David Hume (1711–1776) was a Scottish writer and philosopher who paved the way for the future of the skeptical school of thought. A dogmatic skeptic, he devoted a substantial portion of his work to investigating the limits of human reasoning. Hume began his career in law but soon decided to devote himself to writing and philosophy. His first major work was A Treatise of Human Nature (1739), a book that, though now highly regarded, went widely ignored because of its complicated prose. Hume made up for this oversight in An Enquiry Concerning Human Understanding (1748), in which he rearticulated much of the same material in a more approachable manner.
Hume’s studies, which have since become fundamental in modern Western philosophy, focus on reason, perception, and especially morals. Hume questioned whether the senses, and thus perception, could be trusted for a consistent view of the world around us. In considering morality, Hume felt that if a person found a particular action reasonable, then that action was a morally appropriate thing to do. By adding this introspective, individual layer to the issues of perception and morality, Hume stripped the philosophical world of its generalizations.
Indeed, the unrelentingly skeptical Hume believed that everything was subject to some degree of uncertainty—an idea that turned the intellectual world on end. Regardless of how he himself felt about Enlightenment ideas, he kept returning to one thought: because we will never know anything beyond a doubt, why bother? Hume also applied his skeptical approach to science and religion, saying that even though neither was capable of fully explaining anything, science was stronger because it could admit that it would never be absolutely correct.
Orphaned in Geneva at an early age, the nomadic and self-taught Jean-Jacques Rousseau (1712–1778) drifted about for most of his youth, contributing intellectually however he could. He devised a new system for musical composition (since rejected), submitted articles to Diderot’s Encyclopédie, and composed essays on various topics. It was one of these essays, Discourse on the Arts and Sciences in 1750, which first earned him renown. He followed it up with Discourse on the Origin of Inequality (1755), which solidified his reputation as a bold philosopher. This work charted man’s progression from a peaceful, noble state in nature to an imbalanced state in society, blaming the advent of various professions and private property for the inequality and moral degradation. Rousseau moved around quite a bit during the next few years but still found time to write two more pivotal works. The novel Julie, ou la Nouvelle Héloïse (1761) told the story of a forbidden love, while Émile (1762) provided a revolutionary dissertation on the proper way to rear and educate a child.

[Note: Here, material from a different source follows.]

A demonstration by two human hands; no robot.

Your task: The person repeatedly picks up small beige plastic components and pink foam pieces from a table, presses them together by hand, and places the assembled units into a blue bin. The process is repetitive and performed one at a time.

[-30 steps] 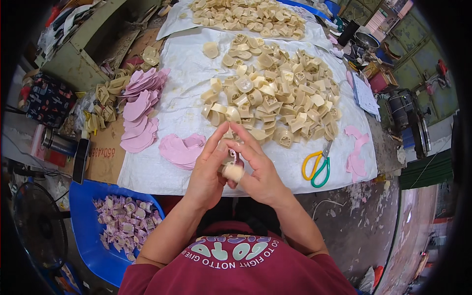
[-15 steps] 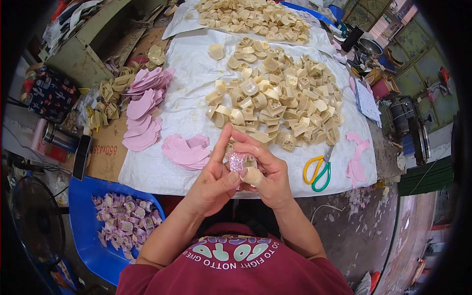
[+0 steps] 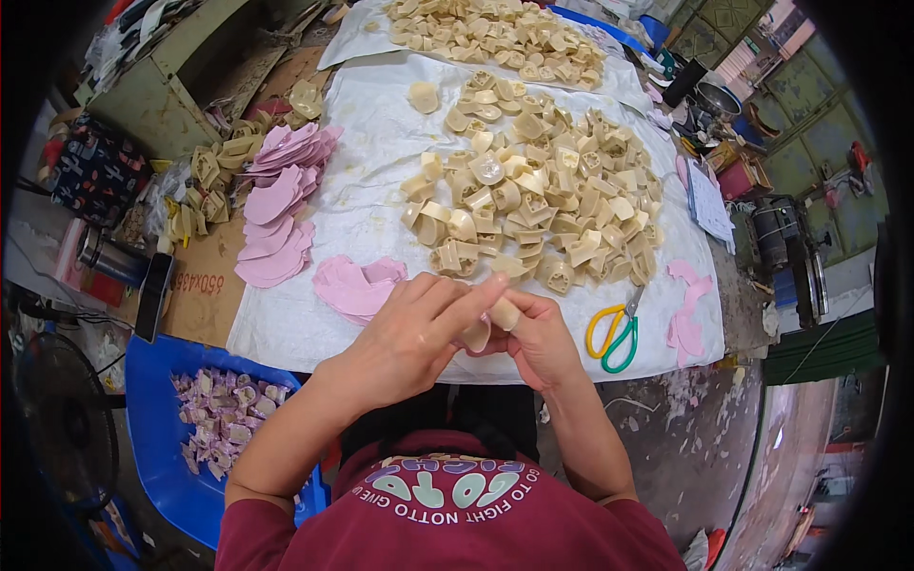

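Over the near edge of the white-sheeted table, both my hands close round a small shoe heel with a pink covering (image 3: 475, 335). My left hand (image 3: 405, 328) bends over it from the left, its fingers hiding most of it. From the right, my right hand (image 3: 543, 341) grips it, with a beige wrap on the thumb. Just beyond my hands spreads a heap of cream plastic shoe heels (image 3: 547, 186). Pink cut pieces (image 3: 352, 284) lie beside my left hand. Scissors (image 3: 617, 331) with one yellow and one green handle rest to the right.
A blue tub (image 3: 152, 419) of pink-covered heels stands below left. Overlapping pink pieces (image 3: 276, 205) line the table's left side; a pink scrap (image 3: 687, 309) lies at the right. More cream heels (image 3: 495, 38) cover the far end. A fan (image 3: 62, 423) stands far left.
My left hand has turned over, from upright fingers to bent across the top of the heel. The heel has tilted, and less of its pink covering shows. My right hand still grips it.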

Émile set the stage for Rousseau’s best-known and arguably most influential work, The Social Contract (1762). In it, Rousseau describes what he sees as the perfect political system: one in which everyone articulates their wants but ultimately compromises for the betterment of the general public. This “general will” would thus contain traces of every citizen’s individual will and thus would in some way serve everyone. Rousseau ended his career in solitude, though not before releasing the deeply intimate Confessions (1765–1770), an autobiographical piece that chronicled his struggle to stick to his principles in the face of mounting fame and wealth.